Der nächste Schritt sind dann Werkzeuge wie cargo-clippy und cargo-test, die zum einen den Quellcode auf typische Fehler analysieren und entsprechende Verbesserungsvorschläge anbieten1 und zum anderen den Programmierer das Erstellen und Ausführen von Software-Tests wahnsinnig erleichtern. Diese Idee der Software-Tests hat sich erst mit den Skriptsprachen und Duck-Typing wirklich durchgesetzt und daher fehlen in C die dafür notwendigen Strukturen. Dies ist genau der Ausdruck des Fortschreitens der Entwicklung.

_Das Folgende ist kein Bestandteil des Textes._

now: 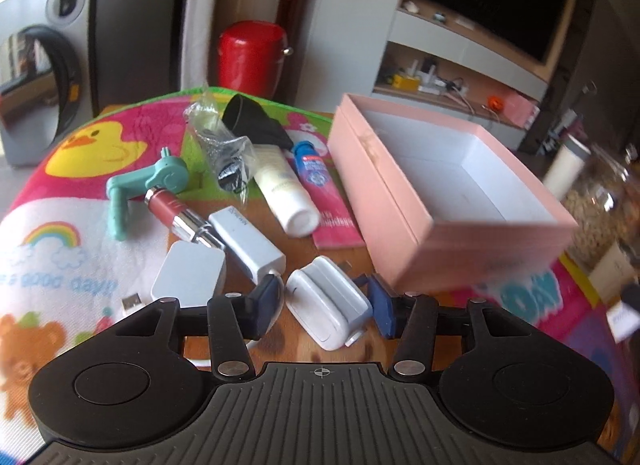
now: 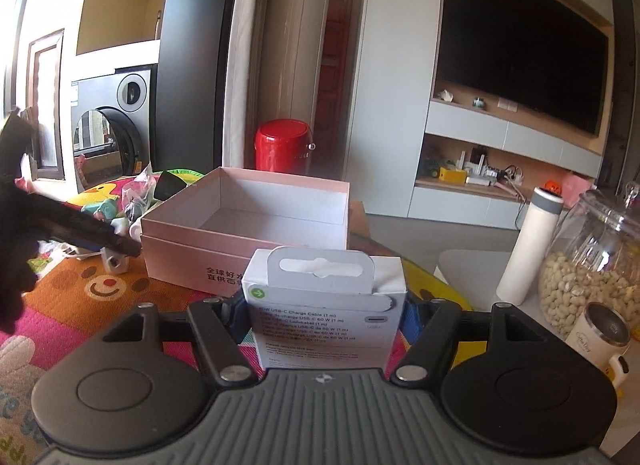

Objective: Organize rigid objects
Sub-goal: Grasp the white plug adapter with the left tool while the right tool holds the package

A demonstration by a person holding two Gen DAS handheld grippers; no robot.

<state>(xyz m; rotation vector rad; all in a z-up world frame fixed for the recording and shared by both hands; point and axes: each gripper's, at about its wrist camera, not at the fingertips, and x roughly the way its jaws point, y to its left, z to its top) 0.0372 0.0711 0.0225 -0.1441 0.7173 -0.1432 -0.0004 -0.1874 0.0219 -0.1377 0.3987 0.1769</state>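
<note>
A white plug charger [image 1: 328, 305] lies on the wooden table between the fingers of my left gripper [image 1: 324, 307]. The pads stand close on either side, and a sliver of table shows at the left pad, so the gripper is open. An open pink box [image 1: 400, 201] with a white inside stands just to the right. My right gripper [image 2: 324, 317] is shut on a white USB-C cable box [image 2: 324, 317], held upright in front of the pink box [image 2: 180, 261]. In the right wrist view the left gripper [image 2: 80, 229] shows as a dark blur at the left.
Left of the pink box lie a flat white adapter [image 1: 188, 277], a white dongle [image 1: 248, 241], a red metal tube [image 1: 176, 213], a teal tool [image 1: 148, 185], a white tube [image 1: 284, 193], a pink tube [image 1: 320, 185] and a plastic bag [image 1: 224, 153]. A peanut jar [image 2: 588, 273], a white bottle [image 2: 528, 249] and a mug [image 2: 604, 333] stand right.
</note>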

  1. etwas, das mit C in diesem Umfang nicht möglich ist, weil fast jede Anweisung korrekt ist – man denke an if (var = NULL) – und weil erst in den letzten 10 Jahren die Computer so leistungsfähig geworden sind, um solche Analysen durchzuführen 

Rust hat in mehrerlei Hinsicht Neuland betreten und wird noch mehr Veränderungen1 mit sich bringen. Und gerade darum, weil Rust neue Konzepte umsetzt und neue Ziele verfolgt, sehe ich in Rust das Potential zur Verschiebung im Gefüge der Programmiersprachen.